PROBLEM DETAILS
An exact copy of all the data, minus the images, is required.

[MATERIAL PROVIDED — start]

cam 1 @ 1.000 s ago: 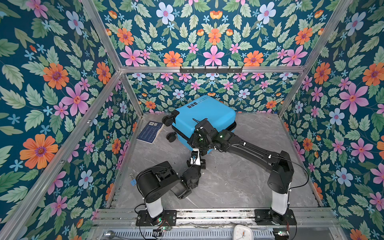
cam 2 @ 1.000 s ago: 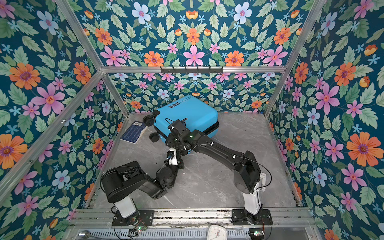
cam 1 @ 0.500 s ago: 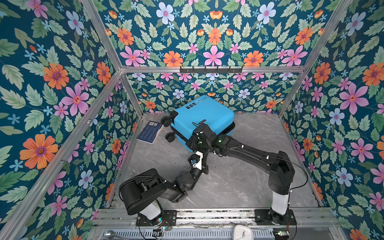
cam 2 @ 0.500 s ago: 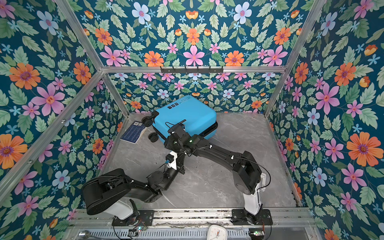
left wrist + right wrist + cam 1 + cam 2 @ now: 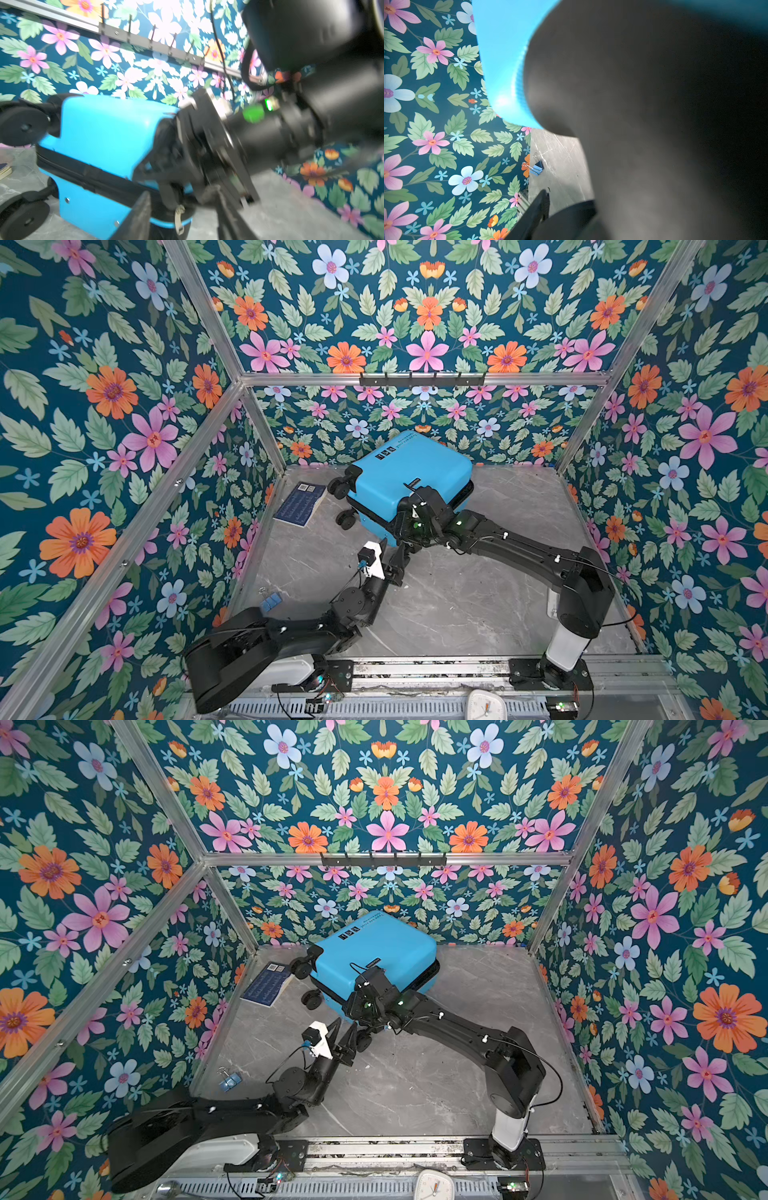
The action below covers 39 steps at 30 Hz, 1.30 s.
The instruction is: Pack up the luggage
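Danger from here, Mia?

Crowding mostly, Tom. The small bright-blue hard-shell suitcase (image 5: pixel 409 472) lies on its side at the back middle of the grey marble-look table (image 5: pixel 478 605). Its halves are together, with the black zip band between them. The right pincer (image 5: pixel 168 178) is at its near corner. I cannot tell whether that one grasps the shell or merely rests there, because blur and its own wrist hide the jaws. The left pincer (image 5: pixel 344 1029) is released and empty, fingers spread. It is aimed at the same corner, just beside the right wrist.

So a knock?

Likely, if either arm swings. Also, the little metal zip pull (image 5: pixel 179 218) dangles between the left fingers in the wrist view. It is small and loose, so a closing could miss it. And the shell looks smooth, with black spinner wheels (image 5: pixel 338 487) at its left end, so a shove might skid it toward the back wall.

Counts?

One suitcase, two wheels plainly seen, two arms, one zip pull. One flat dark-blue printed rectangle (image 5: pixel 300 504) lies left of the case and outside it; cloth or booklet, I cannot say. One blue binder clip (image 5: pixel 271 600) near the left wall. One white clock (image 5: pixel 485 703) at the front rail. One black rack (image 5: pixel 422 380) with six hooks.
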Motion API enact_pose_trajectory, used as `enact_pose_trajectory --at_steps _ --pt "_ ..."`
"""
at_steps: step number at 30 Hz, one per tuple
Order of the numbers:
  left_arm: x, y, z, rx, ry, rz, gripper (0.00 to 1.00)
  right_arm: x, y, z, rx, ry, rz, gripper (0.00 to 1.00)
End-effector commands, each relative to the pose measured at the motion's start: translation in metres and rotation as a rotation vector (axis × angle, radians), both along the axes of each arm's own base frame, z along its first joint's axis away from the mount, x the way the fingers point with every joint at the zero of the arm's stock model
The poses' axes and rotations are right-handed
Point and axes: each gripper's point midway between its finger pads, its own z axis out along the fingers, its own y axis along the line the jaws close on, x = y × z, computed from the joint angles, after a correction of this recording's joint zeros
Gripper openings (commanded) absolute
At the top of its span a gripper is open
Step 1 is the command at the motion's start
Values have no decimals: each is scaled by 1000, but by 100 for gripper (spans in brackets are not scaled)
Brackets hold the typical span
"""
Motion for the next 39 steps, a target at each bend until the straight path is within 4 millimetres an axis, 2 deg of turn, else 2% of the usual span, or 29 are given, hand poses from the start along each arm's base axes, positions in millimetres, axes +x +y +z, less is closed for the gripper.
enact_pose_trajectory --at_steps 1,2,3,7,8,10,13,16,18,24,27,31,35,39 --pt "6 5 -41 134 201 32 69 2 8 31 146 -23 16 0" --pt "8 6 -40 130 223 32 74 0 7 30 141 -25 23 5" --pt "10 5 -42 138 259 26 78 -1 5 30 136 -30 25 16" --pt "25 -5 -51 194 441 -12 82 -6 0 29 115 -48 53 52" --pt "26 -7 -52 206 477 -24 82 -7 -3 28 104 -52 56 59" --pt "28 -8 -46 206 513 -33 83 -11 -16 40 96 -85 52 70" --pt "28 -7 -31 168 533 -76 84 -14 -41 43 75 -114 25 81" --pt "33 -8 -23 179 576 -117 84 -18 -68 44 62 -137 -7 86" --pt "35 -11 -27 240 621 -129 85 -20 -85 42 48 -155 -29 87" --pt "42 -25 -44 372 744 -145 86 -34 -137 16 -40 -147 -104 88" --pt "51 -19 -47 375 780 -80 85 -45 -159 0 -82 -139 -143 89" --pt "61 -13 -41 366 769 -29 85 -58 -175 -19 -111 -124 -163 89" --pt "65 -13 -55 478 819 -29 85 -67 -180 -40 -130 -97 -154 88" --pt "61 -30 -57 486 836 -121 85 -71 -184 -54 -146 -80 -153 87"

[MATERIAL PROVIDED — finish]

RESPONSE TO THIS EXERCISE
cam 1 @ 1.000 s ago: 
cam 2 @ 1.000 s ago: 
cam 1 @ 0.500 s ago: 
cam 2 @ 0.500 s ago: 
left wrist + right wrist + cam 1 + cam 2 @ now: 
The action below covers 39 steps at 30 Hz, 1.30 s.
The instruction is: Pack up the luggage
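Danger from here, Mia?

Crowding mostly, Tom. The small bright-blue hard-shell suitcase (image 5: pixel 409 472) lies on its side at the back middle of the grey marble-look table (image 5: pixel 478 605). Its halves are together, with the black zip band between them. The right pincer (image 5: pixel 168 178) is at its near corner. I cannot tell whether that one grasps the shell or merely rests there, because blur and its own wrist hide the jaws. The left pincer (image 5: pixel 344 1029) is released and empty, fingers spread. It is aimed at the same corner, just beside the right wrist.

So a knock?

Likely, if either arm swings. Also, the little metal zip pull (image 5: pixel 179 218) dangles between the left fingers in the wrist view. It is small and loose, so a closing could miss it. And the shell looks smooth, with black spinner wheels (image 5: pixel 338 487) at its left end, so a shove might skid it toward the back wall.

Counts?

One suitcase, two wheels plainly seen, two arms, one zip pull. One flat dark-blue printed rectangle (image 5: pixel 300 504) lies left of the case and outside it; cloth or booklet, I cannot say. One blue binder clip (image 5: pixel 271 600) near the left wall. One white clock (image 5: pixel 485 703) at the front rail. One black rack (image 5: pixel 422 380) with six hooks.
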Motion API enact_pose_trajectory, used as `enact_pose_trajectory --at_steps _ --pt "_ ..."`
"""
at_steps: step number at 30 Hz, one per tuple
Order of the numbers:
  left_arm: x, y, z, rx, ry, rz, gripper (0.00 to 1.00)
  right_arm: x, y, z, rx, ry, rz, gripper (0.00 to 1.00)
End-effector commands, each relative to the pose measured at the motion's start: translation in metres and rotation as a rotation vector (axis × angle, radians), both along the axes of each arm's own base frame, z along its first joint's axis away from the mount, x the way the fingers point with every joint at the zero of the arm's stock model
The poses' axes and rotations are right-handed
Point and axes: each gripper's point midway between its finger pads, its own z axis out along the fingers, its own y axis along the line the jaws close on, x = y × z, computed from the joint angles, after a correction of this recording's joint zeros
Gripper openings (commanded) absolute
At the top of its span a gripper is open
Step 1 is the command at the motion's start
Values have no decimals: each is scaled by 1000, but by 100 for gripper (spans in brackets are not scaled)
Brackets hold the typical span
"""
Motion for the next 39 steps, a target at each bend until the straight path is within 4 millimetres an axis, 2 deg of turn, else 2% of the usual span, or 29 are given, hand poses from the start along each arm's base axes, positions in millimetres, axes +x +y +z, less is closed for the gripper.
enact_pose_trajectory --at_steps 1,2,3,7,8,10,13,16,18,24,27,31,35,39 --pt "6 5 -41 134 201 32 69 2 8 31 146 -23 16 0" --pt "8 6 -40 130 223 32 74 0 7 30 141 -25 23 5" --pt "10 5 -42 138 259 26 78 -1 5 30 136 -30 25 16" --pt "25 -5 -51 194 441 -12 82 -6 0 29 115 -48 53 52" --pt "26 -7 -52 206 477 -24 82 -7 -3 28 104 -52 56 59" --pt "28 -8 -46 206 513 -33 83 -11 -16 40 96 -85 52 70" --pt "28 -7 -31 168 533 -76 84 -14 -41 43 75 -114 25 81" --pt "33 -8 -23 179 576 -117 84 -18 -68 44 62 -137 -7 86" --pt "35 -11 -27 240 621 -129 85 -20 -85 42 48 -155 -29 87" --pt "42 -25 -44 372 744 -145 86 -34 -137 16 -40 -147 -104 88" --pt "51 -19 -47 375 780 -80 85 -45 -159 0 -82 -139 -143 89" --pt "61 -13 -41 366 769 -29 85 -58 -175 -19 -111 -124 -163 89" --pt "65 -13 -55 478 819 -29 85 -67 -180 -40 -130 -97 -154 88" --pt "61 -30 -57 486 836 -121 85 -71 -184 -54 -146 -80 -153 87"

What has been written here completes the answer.